Thesis, COLLÉGIALITÉ, FRANZEN Rachelle

Abstract

L’adénomyose est une affection gynécologique fréquente qui se caractérise par l’invasion du myomètre par du tissu endométrial, provoquant dysménorrhée, ménorragies et infertilité. En l’absence de traitement curatif autre que l’hystérectomie, l’exploration de nouvelles approches thérapeutiques est essentielle. Ce mémoire étudie le ciblage de la voie du sphingosine-1-phosphate (S1P), impliquée dans l’inflammation, la fibrose, l’angiogenèse et la migration cellulaire. Deux inhibiteurs de la voie du S1P ont été évalués dans un modèle murin d’adénomyose : le FTY720, modulant les récepteurs S1PRs, et le SKI-5C, inhibiteur de l’enzyme SPHK1 responsable de la synthèse du S1P. Le FTY720, administré précocement, réduit significativement la progression des lésions et leur pénétration dans le muscle utérin. Le SKI-5C, quant à lui, démontre une efficacité en phase tardive. Au niveau moléculaire, les deux composés modulent différemment l’expression de gènes impliqués dans les processus pathologiques, en fonction du moment d’administration. Par ailleurs, les études in vitro sur lignées cellulaires endométriales humaines confirment que le S1P active plusieurs voies de signalisation, notamment dans les cellules épithéliales, et révèlent des effets contrastés des inhibiteurs sur la prolifération cellulaire : inhibiteur pour FTY720, paradoxalement stimulant pour SKI-5C. Ces données soulignent le potentiel d’un ciblage thérapeutique de la voie S1P à deux stades distincts de la maladie. Des études complémentaires, incluant notamment des modèles cellulaires plus complexes, seront nécessaires pour confirmer et affiner cette stratégie.

Adenomyosis is a common gynecological condition characterized by the invasion of endometrial tissue into the myometrium, leading to dysmenorrhea, menorrhagia, and infertility. As hysterectomy remains the only curative option, exploring novel therapeutic approaches is essential. This thesis investigates the potential of targeting the sphingosine-1-phosphate (S1P) pathway, which is involved in inflammation, fibrosis, angiogenesis, and cell migration. Two inhibitors were evaluated in a murine model of adenomyosis: FTY720, which modulates S1P receptors (S1PRs), and SKI-5C, which inhibits the SPHK1 enzyme responsible for S1P synthesis. FTY720, when administered early, significantly reduces lesion progression and invasion into the uterine muscle. SKI-5C, in contrast, shows efficacy at a later disease stage. At the molecular level, both compounds differentially modulate the expression of genes involved in pathological processes, depending on the timing of administration.
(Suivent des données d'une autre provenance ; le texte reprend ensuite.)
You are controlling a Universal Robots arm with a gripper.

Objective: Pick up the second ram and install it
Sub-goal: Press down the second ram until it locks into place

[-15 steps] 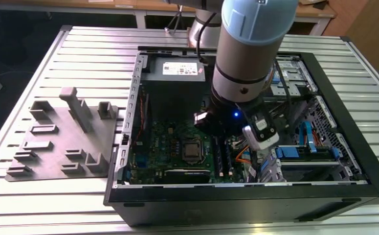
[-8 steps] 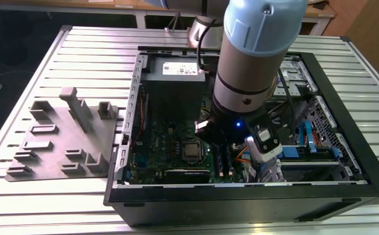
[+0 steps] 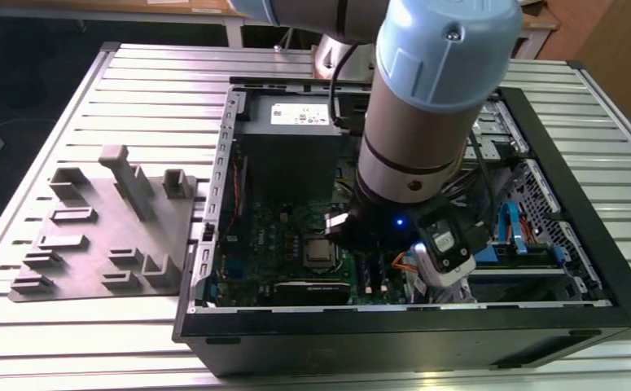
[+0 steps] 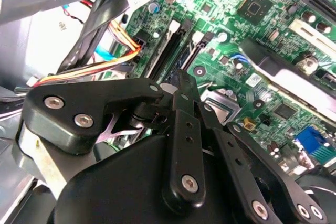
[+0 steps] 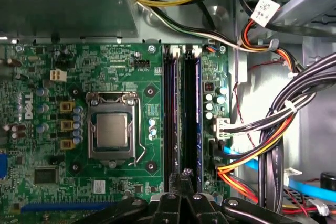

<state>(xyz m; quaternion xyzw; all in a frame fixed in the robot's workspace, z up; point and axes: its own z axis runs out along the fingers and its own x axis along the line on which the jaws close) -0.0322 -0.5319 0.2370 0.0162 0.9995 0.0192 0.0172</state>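
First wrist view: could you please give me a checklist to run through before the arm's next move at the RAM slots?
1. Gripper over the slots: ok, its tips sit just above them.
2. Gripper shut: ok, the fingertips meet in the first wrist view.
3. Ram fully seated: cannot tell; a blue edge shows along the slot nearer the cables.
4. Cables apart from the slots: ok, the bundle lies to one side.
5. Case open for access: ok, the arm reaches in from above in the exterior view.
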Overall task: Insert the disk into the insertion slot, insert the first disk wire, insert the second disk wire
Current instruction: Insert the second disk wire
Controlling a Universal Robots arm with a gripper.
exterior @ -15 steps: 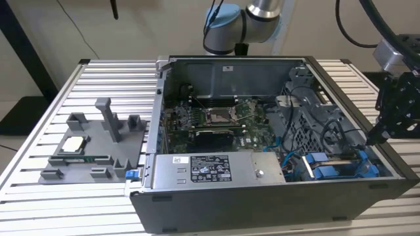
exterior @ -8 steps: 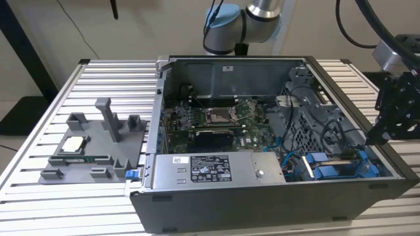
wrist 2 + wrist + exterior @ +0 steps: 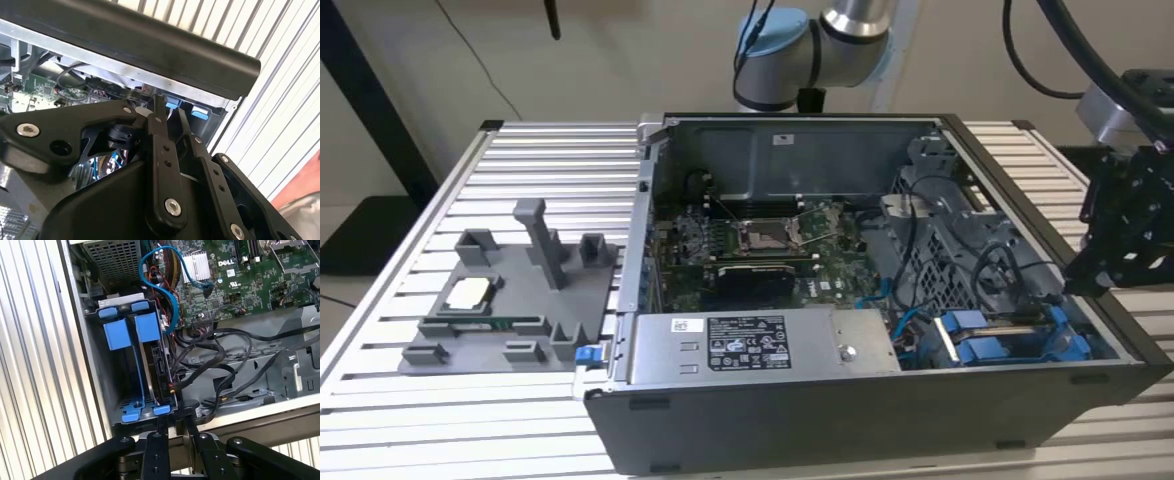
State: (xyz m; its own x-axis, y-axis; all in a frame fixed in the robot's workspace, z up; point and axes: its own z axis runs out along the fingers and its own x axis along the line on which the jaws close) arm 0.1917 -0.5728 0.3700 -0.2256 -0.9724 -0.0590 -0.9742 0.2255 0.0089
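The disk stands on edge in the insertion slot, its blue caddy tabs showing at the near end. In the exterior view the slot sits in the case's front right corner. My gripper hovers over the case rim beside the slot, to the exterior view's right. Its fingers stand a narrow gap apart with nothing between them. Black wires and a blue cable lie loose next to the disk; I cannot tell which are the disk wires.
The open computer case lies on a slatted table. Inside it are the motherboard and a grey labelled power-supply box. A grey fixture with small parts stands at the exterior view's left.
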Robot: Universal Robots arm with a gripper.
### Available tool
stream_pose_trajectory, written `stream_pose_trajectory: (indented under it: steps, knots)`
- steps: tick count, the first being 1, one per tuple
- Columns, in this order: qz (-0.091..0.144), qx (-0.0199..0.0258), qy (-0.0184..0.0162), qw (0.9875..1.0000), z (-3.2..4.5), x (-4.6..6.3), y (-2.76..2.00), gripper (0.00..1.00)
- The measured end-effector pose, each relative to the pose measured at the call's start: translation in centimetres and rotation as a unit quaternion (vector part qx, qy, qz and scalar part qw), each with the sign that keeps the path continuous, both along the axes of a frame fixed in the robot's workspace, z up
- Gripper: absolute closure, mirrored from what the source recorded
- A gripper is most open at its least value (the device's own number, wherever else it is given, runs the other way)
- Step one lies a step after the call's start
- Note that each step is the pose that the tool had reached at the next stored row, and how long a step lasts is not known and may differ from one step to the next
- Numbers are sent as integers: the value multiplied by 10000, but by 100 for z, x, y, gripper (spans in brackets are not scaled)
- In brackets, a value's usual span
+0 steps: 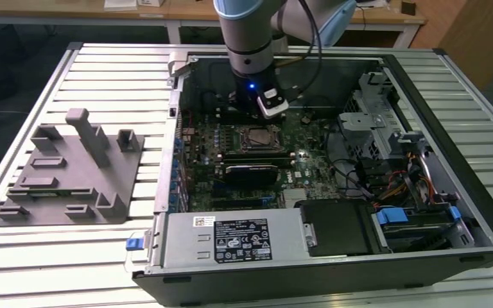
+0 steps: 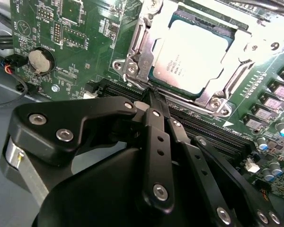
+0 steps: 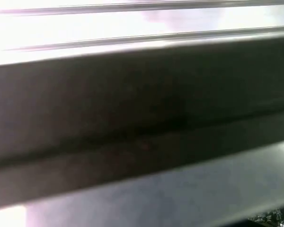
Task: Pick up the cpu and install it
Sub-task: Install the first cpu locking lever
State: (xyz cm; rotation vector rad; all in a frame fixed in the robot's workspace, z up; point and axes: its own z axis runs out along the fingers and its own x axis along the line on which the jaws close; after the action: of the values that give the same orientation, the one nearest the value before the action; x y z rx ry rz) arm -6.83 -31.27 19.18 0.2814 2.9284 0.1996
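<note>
The cpu (image 2: pixel 189 54) lay flat in the metal-framed socket (image 2: pixel 132 64), well inside the edges of the motherboard (image 2: pixel 75 33) of an open computer case (image 1: pixel 477 212). The gripper (image 2: pixel 150 94), its claw pressed together and holding nothing, pointed its tip at the socket's frame edge by the latch. The job seemed to be securing the chip, which called for gentle pressure on the frame only, never the silvery top.
</note>
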Motion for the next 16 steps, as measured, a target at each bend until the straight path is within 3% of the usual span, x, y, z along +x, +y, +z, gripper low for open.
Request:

In parallel, in vitro studies on human endometrial cell lines confirm that S1P activates several signaling pathways, particularly in epithelial cells, and reveal contrasting effects of the two inhibitors on cell proliferation: inhibitory for FTY720, and paradoxically stimulatory for SKI-5C. These findings highlight the therapeutic potential of targeting the S1P pathway at distinct stages of disease progression. Further studies, including more complex cellular models, are needed to confirm and refine this strategy.